Abstract
Introduction:
Histotripsy is an extracorporeal focused ultrasound (US) technology that uses controlled cavitation to induce nonthermal mechanical tissue fractionation. Feasibility of histotripsy ablation of normal renal tissue in an in vivo rabbit model has previously been demonstrated. Our specific objective in this study was to characterize the histologic effects of histotripsy on VX-2 tumor implanted in the kidneys of an in vivo rabbit model.
Methods:
VX-2 tumor was implanted below the renal capsule in 15 New Zealand white rabbits. Two weeks after implantation, tumors were localized with diagnostic US imaging. Targeted volumes within the observed tumor were treated with short (3 μs) pulses of 1 MHz acoustic energy at a repetition frequency of 300 Hz.

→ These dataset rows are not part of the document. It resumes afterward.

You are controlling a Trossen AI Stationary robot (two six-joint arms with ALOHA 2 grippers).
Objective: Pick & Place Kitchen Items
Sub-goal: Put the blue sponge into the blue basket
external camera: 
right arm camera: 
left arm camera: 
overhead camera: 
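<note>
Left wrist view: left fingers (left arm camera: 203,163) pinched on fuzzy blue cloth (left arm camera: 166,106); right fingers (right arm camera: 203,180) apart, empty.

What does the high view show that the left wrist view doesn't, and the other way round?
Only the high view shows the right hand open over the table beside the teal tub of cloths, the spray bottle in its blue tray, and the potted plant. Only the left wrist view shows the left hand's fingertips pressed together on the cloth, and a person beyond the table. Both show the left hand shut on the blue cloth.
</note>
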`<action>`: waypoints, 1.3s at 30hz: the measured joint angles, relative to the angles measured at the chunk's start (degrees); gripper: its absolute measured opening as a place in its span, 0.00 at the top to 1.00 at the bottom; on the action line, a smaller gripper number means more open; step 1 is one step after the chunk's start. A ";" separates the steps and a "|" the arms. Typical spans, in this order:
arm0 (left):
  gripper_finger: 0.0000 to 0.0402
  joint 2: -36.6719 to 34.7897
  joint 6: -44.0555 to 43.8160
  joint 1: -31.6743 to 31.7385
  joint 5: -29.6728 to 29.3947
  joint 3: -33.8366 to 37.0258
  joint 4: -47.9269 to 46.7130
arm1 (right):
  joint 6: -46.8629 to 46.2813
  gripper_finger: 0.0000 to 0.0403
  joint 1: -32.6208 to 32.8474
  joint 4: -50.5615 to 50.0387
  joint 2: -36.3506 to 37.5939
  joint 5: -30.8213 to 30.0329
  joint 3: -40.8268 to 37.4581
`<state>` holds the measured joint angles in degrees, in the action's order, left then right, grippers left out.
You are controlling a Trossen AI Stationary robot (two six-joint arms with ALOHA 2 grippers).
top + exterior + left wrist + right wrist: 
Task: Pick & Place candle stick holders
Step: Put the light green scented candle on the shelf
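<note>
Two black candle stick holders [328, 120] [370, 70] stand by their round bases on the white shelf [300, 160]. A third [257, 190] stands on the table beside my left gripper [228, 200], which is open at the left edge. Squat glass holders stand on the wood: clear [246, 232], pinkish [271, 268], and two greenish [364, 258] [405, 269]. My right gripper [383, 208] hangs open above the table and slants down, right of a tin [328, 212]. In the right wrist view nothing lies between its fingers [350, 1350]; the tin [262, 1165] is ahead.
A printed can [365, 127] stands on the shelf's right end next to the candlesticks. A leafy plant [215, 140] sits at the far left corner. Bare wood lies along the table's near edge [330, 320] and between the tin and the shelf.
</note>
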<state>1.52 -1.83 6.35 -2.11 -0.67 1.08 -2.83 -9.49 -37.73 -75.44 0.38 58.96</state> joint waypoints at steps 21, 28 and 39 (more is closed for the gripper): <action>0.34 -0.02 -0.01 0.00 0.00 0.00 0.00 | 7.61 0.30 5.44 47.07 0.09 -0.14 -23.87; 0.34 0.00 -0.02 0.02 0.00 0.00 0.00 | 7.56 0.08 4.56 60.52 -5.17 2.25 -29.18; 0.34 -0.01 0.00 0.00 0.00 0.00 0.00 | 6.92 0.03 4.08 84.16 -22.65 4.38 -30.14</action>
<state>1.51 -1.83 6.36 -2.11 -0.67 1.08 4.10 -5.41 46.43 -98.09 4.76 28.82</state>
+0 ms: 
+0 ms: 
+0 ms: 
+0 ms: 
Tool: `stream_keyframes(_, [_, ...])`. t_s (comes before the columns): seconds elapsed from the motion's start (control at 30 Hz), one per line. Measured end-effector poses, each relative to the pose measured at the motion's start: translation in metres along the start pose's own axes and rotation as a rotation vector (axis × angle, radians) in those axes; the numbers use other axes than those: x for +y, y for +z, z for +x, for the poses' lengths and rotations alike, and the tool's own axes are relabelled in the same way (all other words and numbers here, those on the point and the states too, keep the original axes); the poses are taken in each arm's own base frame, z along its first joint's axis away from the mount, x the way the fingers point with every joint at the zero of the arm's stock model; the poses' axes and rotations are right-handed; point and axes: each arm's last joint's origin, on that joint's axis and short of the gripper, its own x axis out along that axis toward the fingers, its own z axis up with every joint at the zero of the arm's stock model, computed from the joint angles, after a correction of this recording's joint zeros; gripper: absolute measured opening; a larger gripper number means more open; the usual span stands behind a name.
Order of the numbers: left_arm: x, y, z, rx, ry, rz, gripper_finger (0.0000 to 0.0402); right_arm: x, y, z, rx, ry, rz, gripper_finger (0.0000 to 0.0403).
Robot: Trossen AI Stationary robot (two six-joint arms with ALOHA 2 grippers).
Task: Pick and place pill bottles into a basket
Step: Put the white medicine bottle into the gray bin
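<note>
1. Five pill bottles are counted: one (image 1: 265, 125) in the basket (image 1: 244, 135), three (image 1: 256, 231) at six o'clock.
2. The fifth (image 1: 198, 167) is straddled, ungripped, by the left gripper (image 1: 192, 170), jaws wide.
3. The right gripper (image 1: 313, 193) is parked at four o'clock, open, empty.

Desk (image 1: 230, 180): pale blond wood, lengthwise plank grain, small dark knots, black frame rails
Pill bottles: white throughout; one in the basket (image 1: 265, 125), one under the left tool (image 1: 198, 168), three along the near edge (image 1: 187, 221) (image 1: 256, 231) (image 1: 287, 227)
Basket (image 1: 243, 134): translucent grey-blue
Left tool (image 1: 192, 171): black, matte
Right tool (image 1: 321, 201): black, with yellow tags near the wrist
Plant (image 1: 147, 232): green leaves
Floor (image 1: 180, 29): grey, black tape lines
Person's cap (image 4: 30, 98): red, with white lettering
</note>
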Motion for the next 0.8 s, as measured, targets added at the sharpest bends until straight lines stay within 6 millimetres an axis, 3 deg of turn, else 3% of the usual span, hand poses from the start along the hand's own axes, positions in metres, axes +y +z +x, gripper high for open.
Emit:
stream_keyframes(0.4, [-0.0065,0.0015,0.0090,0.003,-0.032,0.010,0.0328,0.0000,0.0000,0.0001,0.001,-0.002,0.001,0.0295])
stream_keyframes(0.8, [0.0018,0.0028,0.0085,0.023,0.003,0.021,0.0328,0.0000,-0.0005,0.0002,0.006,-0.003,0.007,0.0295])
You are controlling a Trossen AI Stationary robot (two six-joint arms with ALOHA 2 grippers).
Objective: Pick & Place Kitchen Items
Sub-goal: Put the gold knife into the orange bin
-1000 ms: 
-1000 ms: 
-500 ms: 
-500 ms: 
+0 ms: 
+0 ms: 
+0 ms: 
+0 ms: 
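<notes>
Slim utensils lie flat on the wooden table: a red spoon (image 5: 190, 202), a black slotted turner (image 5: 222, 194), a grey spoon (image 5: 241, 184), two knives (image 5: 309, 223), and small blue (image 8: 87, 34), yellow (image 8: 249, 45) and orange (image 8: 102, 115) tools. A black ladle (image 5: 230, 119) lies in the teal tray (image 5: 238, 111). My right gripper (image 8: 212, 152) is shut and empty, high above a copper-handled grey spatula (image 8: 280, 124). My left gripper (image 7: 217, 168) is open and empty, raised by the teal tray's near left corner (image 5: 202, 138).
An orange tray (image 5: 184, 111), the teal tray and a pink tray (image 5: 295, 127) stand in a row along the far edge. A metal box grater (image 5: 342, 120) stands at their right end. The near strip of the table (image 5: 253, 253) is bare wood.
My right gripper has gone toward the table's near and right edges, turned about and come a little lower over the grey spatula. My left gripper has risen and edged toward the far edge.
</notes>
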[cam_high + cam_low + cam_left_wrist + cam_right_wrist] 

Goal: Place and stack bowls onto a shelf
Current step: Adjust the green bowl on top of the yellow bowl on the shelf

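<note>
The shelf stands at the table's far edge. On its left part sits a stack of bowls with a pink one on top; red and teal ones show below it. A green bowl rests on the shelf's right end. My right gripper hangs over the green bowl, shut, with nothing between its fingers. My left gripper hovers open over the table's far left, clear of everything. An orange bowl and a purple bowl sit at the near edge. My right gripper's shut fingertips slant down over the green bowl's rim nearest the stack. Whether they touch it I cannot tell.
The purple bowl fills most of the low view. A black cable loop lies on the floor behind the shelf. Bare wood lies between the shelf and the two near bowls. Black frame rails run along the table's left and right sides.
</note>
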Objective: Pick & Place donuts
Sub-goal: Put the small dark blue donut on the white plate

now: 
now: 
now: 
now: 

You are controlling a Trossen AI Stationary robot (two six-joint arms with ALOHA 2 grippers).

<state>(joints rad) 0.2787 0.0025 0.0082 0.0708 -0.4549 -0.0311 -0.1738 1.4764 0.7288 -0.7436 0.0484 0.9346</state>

Twenty tumors were treated with histotripsy and 7 served as tumor controls. Three normal kidneys were also treated with histotripsy. Kidneys and lungs were harvested, grossly inspected, and processed for histopathologic analysis.
Results:
Real-time US imaging confirmed presence of cavitation during all histotripsy treatments. Examination of tumor and kidney specimens revealed 100% tumor growth with an average tumor diameter of 7 mm (range 2–12). In 16 of 20 tumors treated with histotripsy, acellular zones of debris and finely disrupted cellular architecture were present on histology. Kidneys harvested 24 hours after treatment revealed an extensive inflammatory reaction.
Conclusions:
Transcutaneous application of histotripsy to implanted VX-2 tumor in rabbit kidney produced fractionation of malignant tissue. These findings support the further study and development of histotripsy for potential oncologic application.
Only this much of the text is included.